Work to be completed: The complete listing goes into the output exactly, without its pictures.
Start of Block
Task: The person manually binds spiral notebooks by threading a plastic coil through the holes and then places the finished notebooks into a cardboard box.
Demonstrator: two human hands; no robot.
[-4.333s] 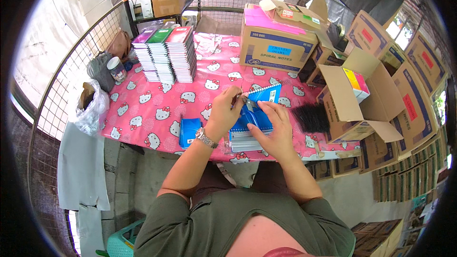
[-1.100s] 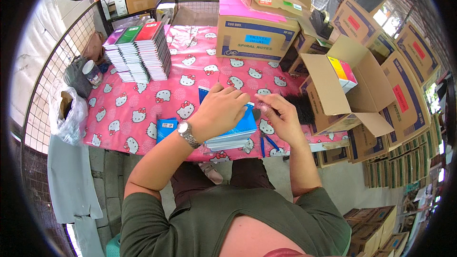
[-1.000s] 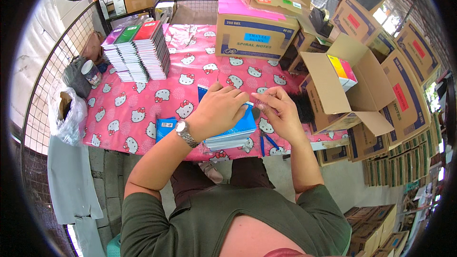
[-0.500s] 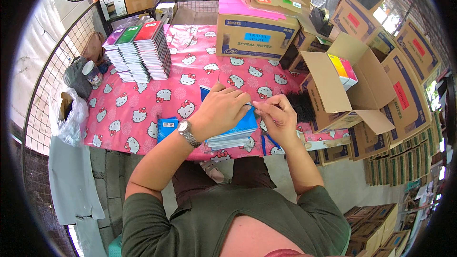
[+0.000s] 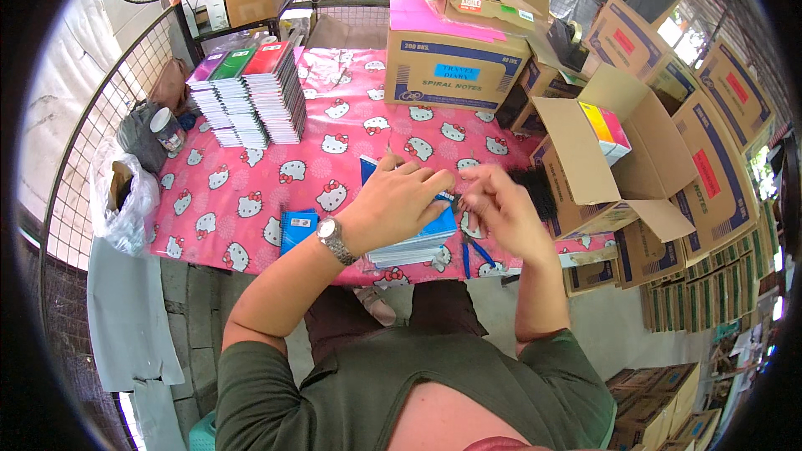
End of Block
Task result:
Task: The person manually binds spiral notebooks by threading a plastic coil through the holes and then places the finished notebooks into a cardboard box.
Demonstrator: two human hands; no robot.
[-4.333s] 
[-1.100s] 
[-1.000s] 
[-0.500s] 
[+0.000s] 

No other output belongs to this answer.